== Segment start ==
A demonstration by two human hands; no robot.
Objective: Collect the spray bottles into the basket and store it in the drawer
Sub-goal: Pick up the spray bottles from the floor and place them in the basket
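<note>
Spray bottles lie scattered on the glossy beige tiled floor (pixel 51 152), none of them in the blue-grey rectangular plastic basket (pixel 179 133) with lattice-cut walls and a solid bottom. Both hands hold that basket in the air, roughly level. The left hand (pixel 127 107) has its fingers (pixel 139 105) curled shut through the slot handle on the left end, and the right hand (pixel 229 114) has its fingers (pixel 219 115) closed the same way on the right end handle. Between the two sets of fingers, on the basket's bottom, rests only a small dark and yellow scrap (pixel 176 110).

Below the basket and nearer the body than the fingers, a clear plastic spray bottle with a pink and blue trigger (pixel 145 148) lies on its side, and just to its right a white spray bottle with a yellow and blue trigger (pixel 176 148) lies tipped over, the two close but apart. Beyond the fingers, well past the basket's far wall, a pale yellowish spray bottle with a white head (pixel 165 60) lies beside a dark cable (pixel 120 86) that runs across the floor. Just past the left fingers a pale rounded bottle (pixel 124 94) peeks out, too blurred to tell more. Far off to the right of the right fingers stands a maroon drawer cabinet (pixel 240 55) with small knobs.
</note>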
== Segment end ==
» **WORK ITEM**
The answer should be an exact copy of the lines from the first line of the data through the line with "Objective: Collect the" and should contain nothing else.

» **OUTPUT BELOW**
A demonstration by two human hands; no robot.
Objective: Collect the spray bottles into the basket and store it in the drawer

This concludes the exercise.